— А в чем дело-то, что за вопрос у вас?
— Да дело-то вот какое… — вошедший человек смущенно как-то и растерянно приулыбнулся. — Понимаете, несколько дней назад, ночью, на шоссе… Обоз у нас длинный, двадцать две подводы, дороги забиты, всем вместе держаться трудно… А тут мы еще ошибку большую допустили в самом начале — все продовольствие, что было нам выдано, погрузили на одну телегу: муку, хлеб, масло, крупу, соль, сахар… Словом, ночью, в дорожной неразберихе, подводу эту мы потеряли. Остались без всякой еды… Шестой день едем буквально на подаянии, просим у жителей — кто что даст… Пока живы, но, честно говоря, впроголодь. Иногда днем приходится от бомбежек сворачивать в сторону, прятаться по ярам, балочкам, рощицам, дети просят есть, а дать нечего… Вот такое положение! — Человек со светящимися глазами опять смущённо приулыбнулся, развел руками. — Вина моя. Надо было предвидеть такой случай, не класть все на одну подводу. Или смотреть хорошенько в пути. Теперь вот из-за этой моей глупости, неопытности вынуждены страдать все…
Учитель замолчал, странная, неестественная полуулыбка его, которой он в сознании своей вины как бы согласно и готовно отдавал себя на суд и взыскание, истаивала на его лице, а из-под нее проступало, глядело на Антонину другое выражение, истинное выражение его души — усталого, истерзавшегося, исказнившего себя человека.
Почти каждый день случалось, что в Гороховку заезжали эвакуированные, просили хлеба, но так не просил еще никто. Антонине почувствовалось, что стоящий перед нею человек и не может попросить по-другому, настойчивей, требовательней, или, наоборот, жалостливей, взывая к сочувствию, а только вот так — застенчиво, несмело, растерянно полуулыбаясь, разводя руками, в полном признании своей вины, — как бы облегчая этим самым положение тому, кого не тронут его слова и кто захочет ему отказать. И если она, Антонина, сейчас ему откажет, он не станет повторять свою просьбу, убеждать, — без дальнейших слов покорно уйдет к своему обозу, ссутулив плечи, еще больше чувствуя тяжесть своей вины перед доверенными и доверившимися ему людьми и еще больше внутренне казня себя и терзая.

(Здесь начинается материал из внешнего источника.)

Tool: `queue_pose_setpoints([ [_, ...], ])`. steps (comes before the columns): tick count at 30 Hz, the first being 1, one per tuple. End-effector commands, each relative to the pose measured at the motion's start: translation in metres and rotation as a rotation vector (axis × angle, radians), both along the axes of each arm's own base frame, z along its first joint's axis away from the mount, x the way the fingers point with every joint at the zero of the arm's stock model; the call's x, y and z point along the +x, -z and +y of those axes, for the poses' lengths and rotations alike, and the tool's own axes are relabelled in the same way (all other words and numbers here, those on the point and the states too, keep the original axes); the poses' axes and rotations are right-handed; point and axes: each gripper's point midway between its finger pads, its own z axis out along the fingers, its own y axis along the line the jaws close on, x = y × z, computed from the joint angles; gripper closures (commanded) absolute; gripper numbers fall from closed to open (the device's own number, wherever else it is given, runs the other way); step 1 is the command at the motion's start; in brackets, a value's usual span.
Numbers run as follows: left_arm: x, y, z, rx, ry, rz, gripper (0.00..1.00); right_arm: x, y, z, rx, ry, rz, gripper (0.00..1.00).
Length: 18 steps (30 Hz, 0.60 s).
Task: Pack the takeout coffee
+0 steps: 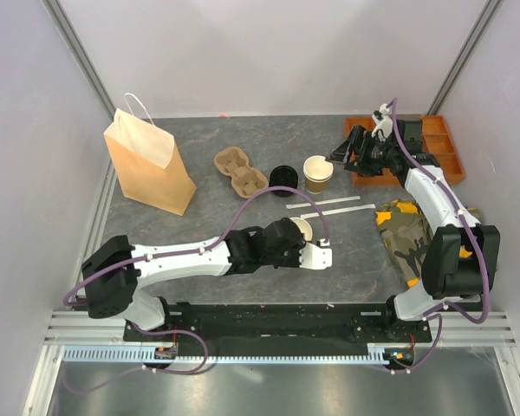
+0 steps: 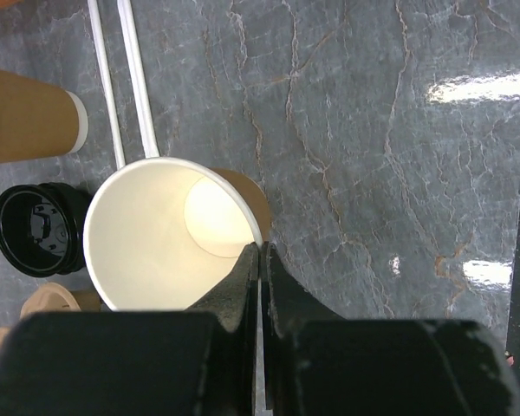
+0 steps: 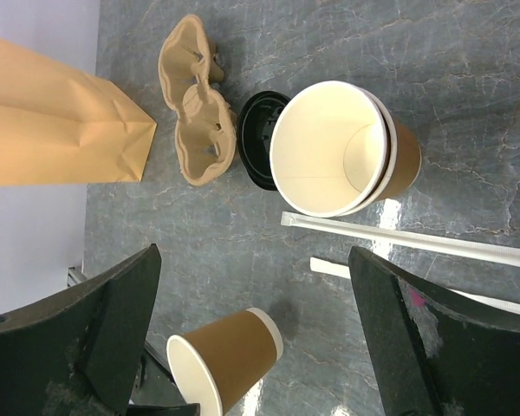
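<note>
My left gripper (image 1: 308, 241) is shut on the rim of a tan paper cup (image 1: 302, 228) and holds it tilted above the table. In the left wrist view the fingers pinch the cup's wall at the gripper (image 2: 260, 249), and the cup's (image 2: 156, 238) white inside faces the camera. The held cup also shows in the right wrist view (image 3: 230, 360). A stack of two cups (image 1: 317, 173) (image 3: 338, 147) stands upright at the table's middle. A black lid (image 1: 283, 178) (image 3: 256, 139) (image 2: 36, 230) lies beside it. My right gripper (image 1: 336, 159) (image 3: 253, 253) is open and empty, just right of the stack.
A brown pulp carrier (image 1: 240, 171) (image 3: 195, 113) lies left of the lid. A tall tan paper bag (image 1: 147, 165) stands at far left. Two wrapped white straws (image 1: 325, 204) (image 3: 416, 238) lie in front of the stack. An orange tray (image 1: 442, 147) and a camouflage cloth (image 1: 407, 230) are at the right.
</note>
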Motion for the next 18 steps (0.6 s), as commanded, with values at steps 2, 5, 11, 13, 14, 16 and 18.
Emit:
queue_pose_setpoints([
  [2, 0.007, -0.019, -0.011, -0.039, 0.018, -0.045, 0.95, 0.000, -0.011, -0.002, -0.018, -0.021, -0.047, 0.02],
  [5, 0.004, -0.016, -0.006, -0.031, 0.017, -0.003, 0.95, 0.000, -0.011, -0.001, -0.013, -0.023, -0.043, 0.02],
  [11, 0.001, -0.010, -0.001, -0.012, 0.021, 0.059, 0.96, 0.002, -0.011, 0.000, -0.006, -0.026, -0.039, 0.02],
  [13, 0.004, -0.007, 0.002, -0.005, 0.011, 0.066, 0.95, 0.003, -0.011, 0.000, -0.004, -0.024, -0.037, 0.02],
  [14, 0.004, -0.006, 0.002, -0.006, 0.014, 0.071, 0.94, 0.002, -0.011, 0.001, -0.003, -0.027, -0.036, 0.02],
  [16, 0.006, -0.006, 0.002, -0.008, 0.009, 0.080, 0.92, 0.003, -0.011, 0.001, -0.001, -0.029, -0.036, 0.02],
  [18, 0.006, -0.005, 0.002, -0.007, 0.011, 0.084, 0.90, 0.003, -0.012, 0.001, 0.002, -0.031, -0.035, 0.02],
])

— Да, я же вам документы не показал… — спохватился учитель, опуская руку за борт пиджака. — Вот эвакуационная справка на всех с пофамильным списком семей, вот мое удостоверение старшего группы…
Он развернул бумажки, но Антонина не стала их брать. Что еще могли добавить эти бумаги: обоз стоял на улице, против окон колхозного правления…
— Пошли! — сказала Антонина учителю. — Мария! — позвала она Таганкову. — Найди Ивана Сергеича, пусть придет…
Трудные версты длинного пути были в усталости исхудалых, с выпиравшими ребрами лошадей, в их вяло поникших головах, сонно опущенных на глаза веках, в резком запахе конского пота, разившего от обоза.
Кроме учителя, ни одного мужчины больше не было при подводах, и при взгляде на обоз как-то совсем наглядно представало, что должен был чувствовать, ощущать этот совестливый, тихого нрава человек в роли старшего, какою режущею сердце мукою была для него его задача и его ответственность — одолеть все дорожные передряги и опасности, уберечь всех живыми и целыми и спасти от фашистского плена…
Антонина прошла вдоль подвод: женщины, женщины, молодые, средних лет, старые, совсем старухи — жены, матери, бабушки… Одеты по-дорожному, иные еще излишне тепло, как заставил их ночной холод — в толстых, даже зимних пальто, в плащах поверх стеганок, — кто в городских, прорезиненных, тонких, кто в таких, как на учителе, брезентовых, с кулями для головы. Ребячьи лица, ребячьи фигурки на возах среди одеял, подушек, чемоданов, корзин, узлов, мешков, ящиков, кастрюль, тазов, корыт, всякой домашней утвари. Попадалось и смешное: на одной подводе среди прочих вещей торчал метровый фикус, привязанный к палке, обмотанный марлей. Видать, дорог был владельцам, что и его захватили они в дорогу, не бросили, спасали от немцев. «Под Липягами уже бой, под Липягами…» — не могла забыть Антонина; словно чей-то голос повторял внутри нее эти слова.